Photo Steve Jurvetson CC BY

Près de 100 000 personnes, tous syndromes confondus, sont atteintes de rétinopathies pigmentaires, dont 20% perdent également l’ouie. La rétinite pigmentaire est l’affection génétique la plus fréquente des rétinopathies pigmentaires. Elle apparaît en général dans l’enfance ou l’adolescence et s’aggrave progressivement. Vers la quarantaine, la vie professionnelle est souvent interrompue pour cause d’invalidité.

La maladie évolue ensuite vers la cécité, handicap lourd à assumer pour les personnes atteintes et leur entourage. Socialement, la cécité se révèle très coûteuse. Pour toutes ces raisons, il est indispensable en aval de fédérer les patients, de les sortir de leur isolement et de travailler en amont en promouvant la recherche pour tenter de prévenir ou de traiter cette maladie, ce que fait notre association (qui soutient activement les malades et leurs familles).

 

Créée le 30 septembre 1986, L’Association S.O.S. Rétinite a généré en 1989 à Montpellier un Centre Européen de Recherche Pluridisciplinaire en Ophtalmologie : le C.E.I.R.D.R. (Centre Européen d’Information et de Recherche sur les Dégénérescences Rétiniennes)

Le C.E.I.R.D.R. (anciennement le C.E.I.R.P.) travaille sur les rétinopathies pigmentaires (R.P.), les dégénérescences maculaires liées à l’âge (D.M.L.A.).
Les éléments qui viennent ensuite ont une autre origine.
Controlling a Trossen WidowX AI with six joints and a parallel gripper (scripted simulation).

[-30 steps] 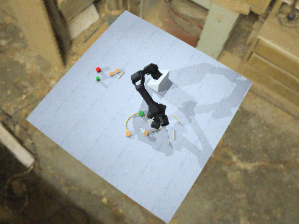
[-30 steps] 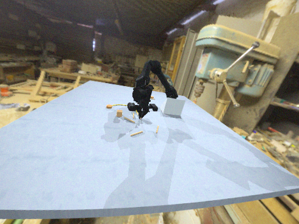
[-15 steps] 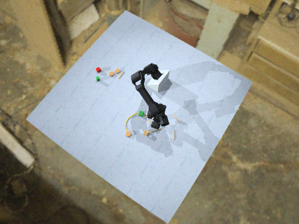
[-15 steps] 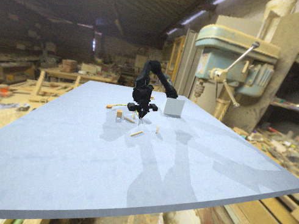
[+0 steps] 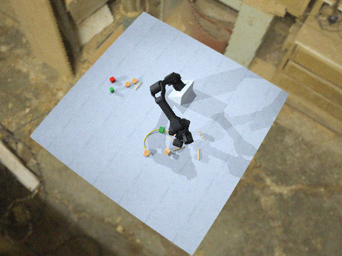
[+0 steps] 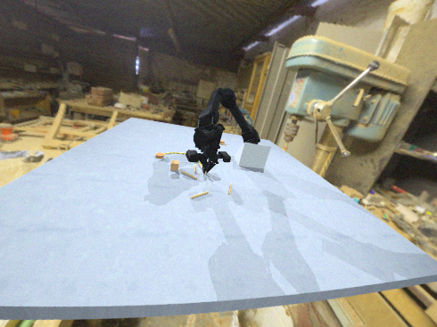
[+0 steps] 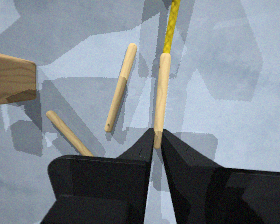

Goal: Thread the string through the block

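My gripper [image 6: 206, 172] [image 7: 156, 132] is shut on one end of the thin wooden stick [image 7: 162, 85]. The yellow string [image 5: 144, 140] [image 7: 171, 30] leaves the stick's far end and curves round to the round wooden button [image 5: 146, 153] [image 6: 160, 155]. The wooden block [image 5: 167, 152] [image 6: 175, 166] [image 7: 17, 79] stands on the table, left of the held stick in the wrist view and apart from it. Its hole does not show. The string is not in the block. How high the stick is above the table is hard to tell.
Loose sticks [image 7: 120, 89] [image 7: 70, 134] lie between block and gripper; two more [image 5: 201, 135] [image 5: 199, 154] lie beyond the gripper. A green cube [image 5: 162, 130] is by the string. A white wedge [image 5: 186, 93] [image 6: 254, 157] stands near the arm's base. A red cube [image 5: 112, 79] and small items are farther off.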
D’emblée, l’Association S.O.S. Rétinite et le C.E.I.R.D.R. se sont fixés pour objectif de lutter contre l’isolement des patients et de vaincre la cécité.

Ce centre associe sur Montpellier : le service d’Ophtalmologie du CHU, direction Professeur Bernard ARNAUD, Président du Comité Scientifique; l’INSERM U583, Docteur Christian HAMEL, Directeur de l’institut de Neurosciences de Montpellier et Attaché des Hôpitaux de Montpellier; et le Service de Biochimie Génétique du CHU, Professeur Mireille CLAUSTRES, responsable de laboratoire (CNRS).

 

 FINANCEMENT DE LA RECHERCHE :

Le C.E.I.R.D.R. travaille avec des équipes de chercheurs européens et des équipes internationales.
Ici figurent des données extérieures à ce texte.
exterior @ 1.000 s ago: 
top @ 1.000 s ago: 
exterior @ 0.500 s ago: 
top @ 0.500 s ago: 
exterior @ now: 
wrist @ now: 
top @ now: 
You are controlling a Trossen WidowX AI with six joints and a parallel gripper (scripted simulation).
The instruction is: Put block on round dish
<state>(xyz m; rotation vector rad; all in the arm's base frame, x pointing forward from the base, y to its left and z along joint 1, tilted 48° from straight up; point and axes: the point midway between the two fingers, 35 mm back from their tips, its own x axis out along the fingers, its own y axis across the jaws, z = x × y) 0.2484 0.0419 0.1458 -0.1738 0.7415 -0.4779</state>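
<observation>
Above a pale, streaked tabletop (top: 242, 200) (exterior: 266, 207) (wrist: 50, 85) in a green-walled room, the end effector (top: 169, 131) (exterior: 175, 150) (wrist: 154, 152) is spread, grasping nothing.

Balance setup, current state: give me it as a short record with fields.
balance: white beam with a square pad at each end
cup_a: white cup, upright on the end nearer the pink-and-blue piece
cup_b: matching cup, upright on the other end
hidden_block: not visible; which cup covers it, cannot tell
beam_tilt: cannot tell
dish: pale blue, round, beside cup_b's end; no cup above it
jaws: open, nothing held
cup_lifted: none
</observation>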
Dès 1991 l’association finance l’achat d’un séquenceur (99 000 €) auprès du Professeur Christian Hamel de l’INSERM et un robot (103 000 €) dans le service Mireille Clautres et immuno-génétique moléculaire.

L’Association achète également en 2005 le premier OCT 3, un appareil qui permet de voir la rétine en 3 dimensions et ses anomalies, offert à l’Hôpital Gui de Chauliac de Montpellier .

En 2011 une caméra rétinienne RTX1, d’un montant de 150 000 euros, est offerte au premier centre référencé de France en Ophtalmologie à Montpellier. L’association finance plusieurs bourses de recherche et un biologiste à plein temps, ainsi qu’un poste doctorant.

L’Association constitue également le lien entre les médecins et les patients de la France entière en les orientant vers les consultations spécifiques de grande qualité qu’elle a mise en place au CHU de Montpellier en collaboration avec le docteur Christian HAMEL. Elle est également sollicitée financièrement lorsqu’il s’agit d’intervenir pour faciliter les interventions directes auprès des patients.